Olivia Munn Says Japanese Potatoes Are The Key To Her Great Skin

We're always looking for the next big beauty ingredient — whether it's mongongo oil, microalgae oil, charcoal, or something even weirder. And now, Olivia Munn has helped resurface another ingredient on our must-try list: the Japanese potato.

Responding to fans' queries about the changes in her face (notably her even, glowing skin), Munn took to Instagram to explain her transformation, showing a side-by-side photo of her mug last year and this year.
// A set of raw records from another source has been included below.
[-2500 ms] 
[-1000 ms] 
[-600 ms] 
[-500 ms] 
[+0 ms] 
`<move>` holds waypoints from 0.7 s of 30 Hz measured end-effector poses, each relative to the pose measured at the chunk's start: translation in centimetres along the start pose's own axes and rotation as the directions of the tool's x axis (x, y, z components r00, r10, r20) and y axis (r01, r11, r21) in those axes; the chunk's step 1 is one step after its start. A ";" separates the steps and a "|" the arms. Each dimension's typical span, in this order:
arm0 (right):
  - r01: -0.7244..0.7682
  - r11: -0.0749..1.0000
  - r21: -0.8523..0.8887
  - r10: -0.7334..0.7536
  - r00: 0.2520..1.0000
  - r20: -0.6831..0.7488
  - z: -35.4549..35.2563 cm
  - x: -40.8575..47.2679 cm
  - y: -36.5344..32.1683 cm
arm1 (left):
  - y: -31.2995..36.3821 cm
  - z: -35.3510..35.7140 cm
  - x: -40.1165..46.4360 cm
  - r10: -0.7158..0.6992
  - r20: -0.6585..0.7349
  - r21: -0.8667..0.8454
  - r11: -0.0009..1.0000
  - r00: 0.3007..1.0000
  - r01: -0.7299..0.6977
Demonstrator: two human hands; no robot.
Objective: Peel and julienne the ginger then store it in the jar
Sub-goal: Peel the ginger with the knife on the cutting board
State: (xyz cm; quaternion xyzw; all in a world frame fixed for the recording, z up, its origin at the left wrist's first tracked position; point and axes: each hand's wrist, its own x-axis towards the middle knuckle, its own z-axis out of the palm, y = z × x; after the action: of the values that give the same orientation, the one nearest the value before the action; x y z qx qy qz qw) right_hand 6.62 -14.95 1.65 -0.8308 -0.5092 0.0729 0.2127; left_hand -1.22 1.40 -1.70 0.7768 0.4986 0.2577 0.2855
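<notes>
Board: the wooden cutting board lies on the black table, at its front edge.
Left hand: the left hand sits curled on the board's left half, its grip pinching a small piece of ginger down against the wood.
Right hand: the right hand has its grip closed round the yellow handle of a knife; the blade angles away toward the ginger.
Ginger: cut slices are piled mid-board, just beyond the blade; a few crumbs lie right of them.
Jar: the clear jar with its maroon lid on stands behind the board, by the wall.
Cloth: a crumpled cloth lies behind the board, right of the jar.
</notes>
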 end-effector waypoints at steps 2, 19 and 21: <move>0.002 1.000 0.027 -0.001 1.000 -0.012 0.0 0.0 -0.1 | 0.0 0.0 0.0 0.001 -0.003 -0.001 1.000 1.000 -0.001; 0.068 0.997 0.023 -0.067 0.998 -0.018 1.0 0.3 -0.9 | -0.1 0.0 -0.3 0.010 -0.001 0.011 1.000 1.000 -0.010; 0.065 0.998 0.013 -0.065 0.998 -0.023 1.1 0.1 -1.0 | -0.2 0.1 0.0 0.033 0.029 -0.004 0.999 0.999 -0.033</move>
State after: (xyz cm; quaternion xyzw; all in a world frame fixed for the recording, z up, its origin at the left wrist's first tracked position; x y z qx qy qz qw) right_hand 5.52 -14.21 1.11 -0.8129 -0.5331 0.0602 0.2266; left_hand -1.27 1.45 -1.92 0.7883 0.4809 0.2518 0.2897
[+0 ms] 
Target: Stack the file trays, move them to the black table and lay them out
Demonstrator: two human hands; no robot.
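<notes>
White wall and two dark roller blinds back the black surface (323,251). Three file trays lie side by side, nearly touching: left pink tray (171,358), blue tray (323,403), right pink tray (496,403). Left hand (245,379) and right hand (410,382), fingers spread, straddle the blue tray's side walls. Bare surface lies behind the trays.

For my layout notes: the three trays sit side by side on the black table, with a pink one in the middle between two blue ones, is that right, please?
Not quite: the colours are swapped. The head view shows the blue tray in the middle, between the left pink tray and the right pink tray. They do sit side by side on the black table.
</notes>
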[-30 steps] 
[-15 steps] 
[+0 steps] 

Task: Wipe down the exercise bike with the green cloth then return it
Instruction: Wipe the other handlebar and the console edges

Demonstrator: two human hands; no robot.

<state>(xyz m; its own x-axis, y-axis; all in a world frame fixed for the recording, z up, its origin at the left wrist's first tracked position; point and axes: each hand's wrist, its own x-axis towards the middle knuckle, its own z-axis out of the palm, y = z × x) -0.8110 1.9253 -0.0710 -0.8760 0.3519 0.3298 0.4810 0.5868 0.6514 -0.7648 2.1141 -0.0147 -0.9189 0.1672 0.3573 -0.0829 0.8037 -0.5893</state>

A photo posted by Olivia Munn (@oliviamunn) on


She cited exercising regularly as the key to her defined cheekbones and glow. "Working out is also great for your skin because it increases blood flow to your face, which helps rejuvenate," Munn wrote. Her workout, she tells Refinery29, included six to seven hours of tae kwon do a day — this was in preparation for a movie. (Wowza.)

Other changes were cosmetic. "[I] reshaped my brows," Munn wrote. "I do my own brows and always thought they were supposed to have a high arch. Then, a facialist pointed out to me that I was shaping my brows into a frown. So I let the top of my brows grow in (which is never fun, because it looks spotty for a few weeks) and then I plucked the bottom. That gave my brows a more horizontal angle and instantly brightened my eyes." See? Proof that a good brow groomer can transform your face.

Munn says she also faded her sunspots and evened out her overall complexion using Proactiv Mark Fading Pads. (The actress is a spokesperson for the brand.)

But her biggest secret, she says, is a diet rich in Japanese potatoes. "I've talked about this before, and I still stand by it: Japanese potatoes that are high in hyaluronic acid help keep wrinkles away," she says. Munn goes on to hype up Connie Chung's ABC feature in which she visits Yuzurihara, a region of Japan known for senior residents in impeccable health (and with flawless skin).
Munn's secret, it turns out, is based on potatoes native to Yuzurihara — either the satoimo root, which is a Japanese version of taro, or the dark-purple sweet potato, which reportedly helps increase your body's production of hyaluronic acid.

"There are hyaluronic-acid pills and vitamins, but I think that the best way to get it in your system is by eating [it] in foods that naturally have [it]," Munn says. We'll have what she's having.